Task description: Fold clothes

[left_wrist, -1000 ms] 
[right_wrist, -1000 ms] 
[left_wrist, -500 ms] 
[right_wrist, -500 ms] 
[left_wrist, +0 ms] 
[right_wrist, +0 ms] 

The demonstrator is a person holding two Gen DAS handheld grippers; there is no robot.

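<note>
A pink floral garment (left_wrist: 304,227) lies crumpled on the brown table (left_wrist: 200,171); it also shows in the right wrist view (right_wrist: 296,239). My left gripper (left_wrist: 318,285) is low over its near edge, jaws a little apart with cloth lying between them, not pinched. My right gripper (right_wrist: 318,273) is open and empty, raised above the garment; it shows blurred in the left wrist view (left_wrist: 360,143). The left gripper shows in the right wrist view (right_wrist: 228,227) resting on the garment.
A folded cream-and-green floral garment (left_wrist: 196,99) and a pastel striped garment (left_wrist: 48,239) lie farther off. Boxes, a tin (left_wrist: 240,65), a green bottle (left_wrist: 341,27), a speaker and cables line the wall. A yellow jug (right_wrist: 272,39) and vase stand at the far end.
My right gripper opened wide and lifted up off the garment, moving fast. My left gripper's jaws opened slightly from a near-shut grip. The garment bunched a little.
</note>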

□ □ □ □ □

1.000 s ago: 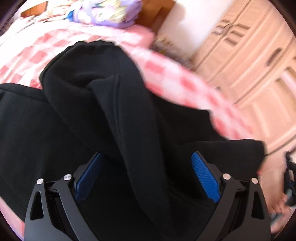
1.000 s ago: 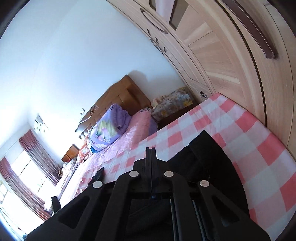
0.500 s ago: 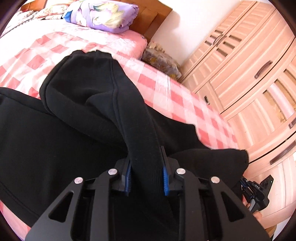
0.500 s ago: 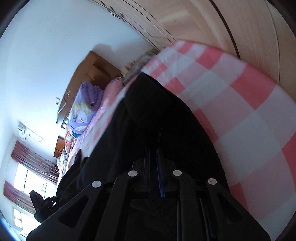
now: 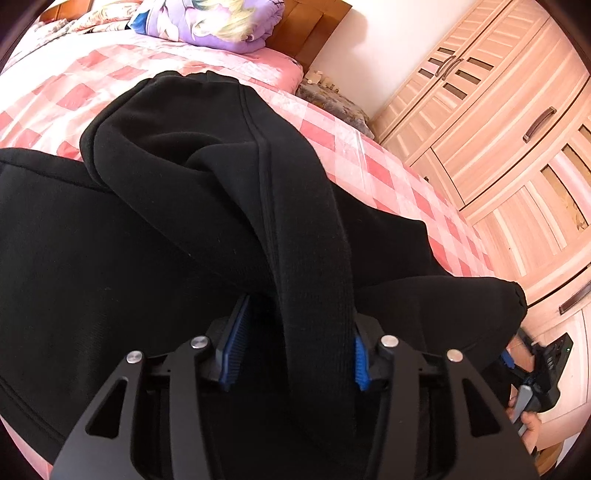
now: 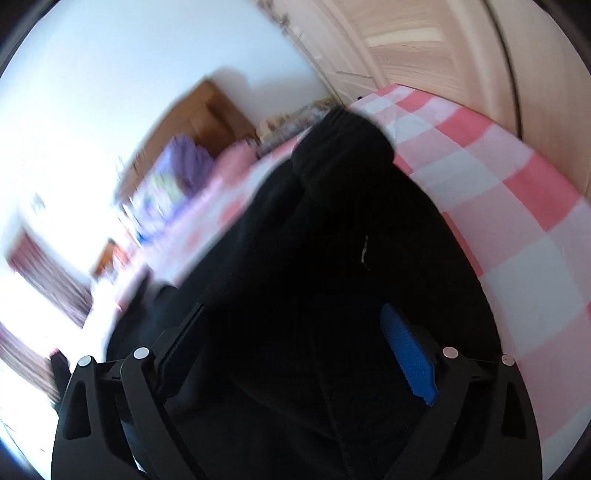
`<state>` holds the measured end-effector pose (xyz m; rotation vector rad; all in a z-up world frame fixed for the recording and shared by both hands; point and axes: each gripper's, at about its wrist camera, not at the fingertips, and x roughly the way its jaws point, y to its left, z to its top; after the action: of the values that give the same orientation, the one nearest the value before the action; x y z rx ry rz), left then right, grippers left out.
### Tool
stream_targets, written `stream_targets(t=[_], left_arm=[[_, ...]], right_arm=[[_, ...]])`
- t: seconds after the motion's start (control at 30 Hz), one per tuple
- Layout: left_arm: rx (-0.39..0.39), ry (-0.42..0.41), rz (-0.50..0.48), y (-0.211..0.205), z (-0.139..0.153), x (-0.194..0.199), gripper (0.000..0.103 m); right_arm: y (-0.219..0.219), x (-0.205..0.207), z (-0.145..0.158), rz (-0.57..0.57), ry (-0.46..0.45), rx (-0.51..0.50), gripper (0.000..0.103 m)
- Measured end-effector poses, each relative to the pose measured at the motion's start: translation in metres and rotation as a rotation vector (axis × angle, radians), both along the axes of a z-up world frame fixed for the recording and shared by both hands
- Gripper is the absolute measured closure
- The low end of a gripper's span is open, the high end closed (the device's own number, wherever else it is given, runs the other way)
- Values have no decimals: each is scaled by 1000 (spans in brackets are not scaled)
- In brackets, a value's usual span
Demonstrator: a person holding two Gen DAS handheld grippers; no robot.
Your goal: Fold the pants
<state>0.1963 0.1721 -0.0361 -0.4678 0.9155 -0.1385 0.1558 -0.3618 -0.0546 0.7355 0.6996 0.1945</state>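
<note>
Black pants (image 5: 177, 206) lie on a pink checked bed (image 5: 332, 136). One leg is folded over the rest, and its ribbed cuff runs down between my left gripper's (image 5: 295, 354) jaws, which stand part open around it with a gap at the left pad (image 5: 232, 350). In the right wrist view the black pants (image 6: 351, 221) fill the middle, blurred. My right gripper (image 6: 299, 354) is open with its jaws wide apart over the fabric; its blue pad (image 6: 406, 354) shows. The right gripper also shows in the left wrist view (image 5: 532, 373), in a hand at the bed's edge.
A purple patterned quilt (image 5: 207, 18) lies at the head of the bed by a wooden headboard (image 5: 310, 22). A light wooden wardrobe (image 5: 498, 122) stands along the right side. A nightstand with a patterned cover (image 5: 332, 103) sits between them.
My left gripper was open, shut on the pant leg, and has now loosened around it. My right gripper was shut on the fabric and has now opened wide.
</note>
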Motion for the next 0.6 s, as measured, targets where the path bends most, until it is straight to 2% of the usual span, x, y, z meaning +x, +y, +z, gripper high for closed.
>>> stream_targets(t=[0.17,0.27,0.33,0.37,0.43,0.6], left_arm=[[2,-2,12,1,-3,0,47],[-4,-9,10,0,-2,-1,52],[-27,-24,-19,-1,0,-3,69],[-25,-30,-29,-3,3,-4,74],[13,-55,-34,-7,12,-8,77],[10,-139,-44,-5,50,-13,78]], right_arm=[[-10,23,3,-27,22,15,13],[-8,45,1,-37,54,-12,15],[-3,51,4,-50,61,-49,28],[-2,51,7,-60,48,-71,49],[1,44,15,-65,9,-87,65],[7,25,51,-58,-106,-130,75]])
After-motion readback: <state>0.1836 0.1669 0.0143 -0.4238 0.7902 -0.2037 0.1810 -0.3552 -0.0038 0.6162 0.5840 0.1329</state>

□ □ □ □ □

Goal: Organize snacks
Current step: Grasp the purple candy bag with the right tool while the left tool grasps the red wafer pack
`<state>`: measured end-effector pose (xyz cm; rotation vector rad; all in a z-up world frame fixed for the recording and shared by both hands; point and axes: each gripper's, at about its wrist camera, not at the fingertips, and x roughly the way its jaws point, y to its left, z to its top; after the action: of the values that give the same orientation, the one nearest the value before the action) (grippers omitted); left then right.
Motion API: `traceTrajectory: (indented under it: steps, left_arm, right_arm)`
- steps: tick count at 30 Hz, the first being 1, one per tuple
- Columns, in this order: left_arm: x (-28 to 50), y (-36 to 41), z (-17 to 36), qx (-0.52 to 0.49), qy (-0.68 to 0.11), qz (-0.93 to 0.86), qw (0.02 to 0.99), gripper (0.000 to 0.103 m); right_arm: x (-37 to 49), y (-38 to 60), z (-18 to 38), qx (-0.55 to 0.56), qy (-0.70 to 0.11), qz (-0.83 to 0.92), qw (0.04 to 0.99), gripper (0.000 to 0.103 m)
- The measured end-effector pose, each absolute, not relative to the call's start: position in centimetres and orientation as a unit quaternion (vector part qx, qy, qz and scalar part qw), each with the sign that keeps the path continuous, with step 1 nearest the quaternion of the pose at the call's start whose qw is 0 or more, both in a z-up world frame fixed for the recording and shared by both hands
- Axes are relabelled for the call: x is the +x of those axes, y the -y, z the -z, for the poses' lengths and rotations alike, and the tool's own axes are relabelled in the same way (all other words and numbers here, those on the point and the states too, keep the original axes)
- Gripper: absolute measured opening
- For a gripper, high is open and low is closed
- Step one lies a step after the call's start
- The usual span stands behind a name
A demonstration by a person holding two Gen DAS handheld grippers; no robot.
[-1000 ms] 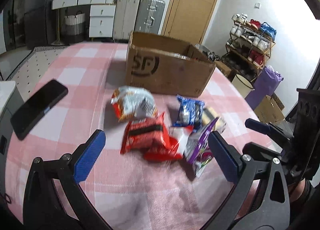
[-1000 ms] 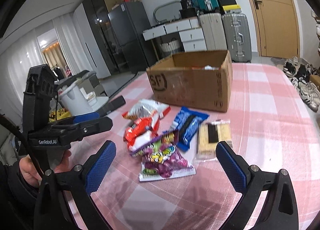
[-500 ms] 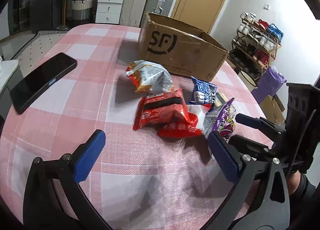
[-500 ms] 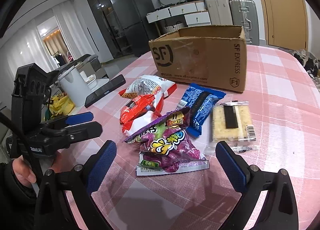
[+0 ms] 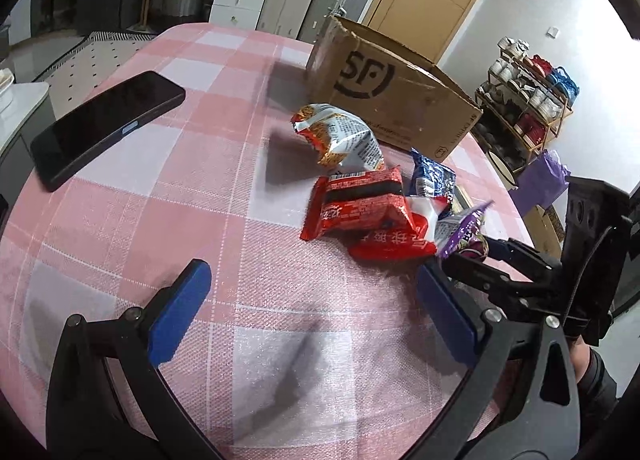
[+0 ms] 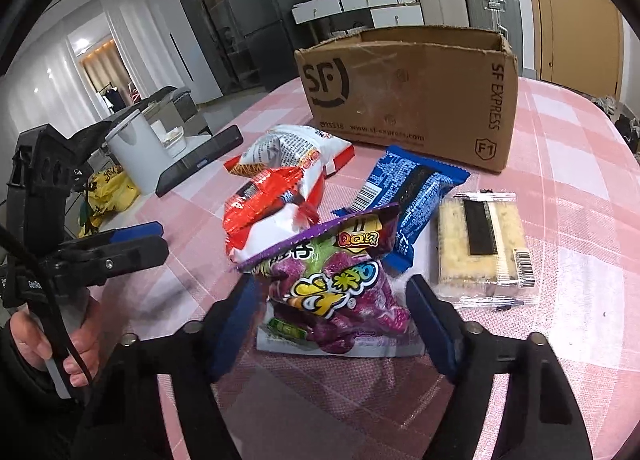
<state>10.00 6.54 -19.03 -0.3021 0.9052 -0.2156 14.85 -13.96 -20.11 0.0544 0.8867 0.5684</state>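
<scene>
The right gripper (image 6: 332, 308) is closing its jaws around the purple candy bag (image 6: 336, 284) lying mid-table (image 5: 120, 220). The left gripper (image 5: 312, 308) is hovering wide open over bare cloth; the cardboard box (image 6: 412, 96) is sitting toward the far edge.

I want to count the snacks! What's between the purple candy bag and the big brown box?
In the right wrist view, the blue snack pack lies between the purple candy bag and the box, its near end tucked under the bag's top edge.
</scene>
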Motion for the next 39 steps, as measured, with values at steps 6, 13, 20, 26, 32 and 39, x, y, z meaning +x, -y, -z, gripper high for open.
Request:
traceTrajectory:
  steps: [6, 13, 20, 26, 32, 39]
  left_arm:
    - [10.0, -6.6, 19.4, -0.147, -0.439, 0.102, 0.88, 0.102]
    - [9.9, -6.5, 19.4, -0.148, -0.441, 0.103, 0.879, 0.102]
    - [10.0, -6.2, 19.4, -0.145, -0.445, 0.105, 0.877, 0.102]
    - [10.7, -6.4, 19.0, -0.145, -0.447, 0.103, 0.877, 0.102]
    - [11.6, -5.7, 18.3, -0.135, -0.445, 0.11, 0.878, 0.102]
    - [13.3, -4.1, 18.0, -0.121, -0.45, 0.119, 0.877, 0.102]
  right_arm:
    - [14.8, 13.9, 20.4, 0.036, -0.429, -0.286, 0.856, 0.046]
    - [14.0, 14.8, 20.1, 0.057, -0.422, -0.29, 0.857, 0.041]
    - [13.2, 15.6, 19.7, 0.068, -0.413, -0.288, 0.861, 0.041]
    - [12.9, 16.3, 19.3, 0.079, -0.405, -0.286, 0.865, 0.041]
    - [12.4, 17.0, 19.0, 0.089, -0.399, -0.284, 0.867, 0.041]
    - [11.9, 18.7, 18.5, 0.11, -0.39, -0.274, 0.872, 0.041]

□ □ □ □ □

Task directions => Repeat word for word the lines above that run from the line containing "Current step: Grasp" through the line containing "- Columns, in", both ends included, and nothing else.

Response below =>
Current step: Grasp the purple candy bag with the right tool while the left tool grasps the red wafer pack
`<state>`: measured end-effector pose (xyz cm; rotation vector rad; all in a z-up world frame fixed for the recording and shared by both hands; point and axes: each gripper's, at about its wrist camera, not at the fingertips, and x roughly the way its jaws point, y to its left, z to its top; after the action: of the values that give the same orientation, the one nearest the value before the action) (grippers omitted); left then right.
Motion API: `traceTrajectory: (indented under it: steps, left_arm, right_arm)`
- steps: tick count at 30 Hz, the first being 1, one per tuple
- Columns, in this order: left_arm: x (-28 to 50), y (-36 to 41), z (-17 to 36), qx (-0.52 to 0.49), qy (-0.68 to 0.11), qz (-0.93 to 0.86), qw (0.02 to 0.99), gripper (0.000 to 0.103 m); right_arm: x (-37 to 49), y (-38 to 60), z (-18 to 38), qx (-0.55 to 0.56), qy (-0.70 to 0.11), qz (-0.83 to 0.92), qw (0.04 to 0.99), gripper (0.000 to 0.103 m)

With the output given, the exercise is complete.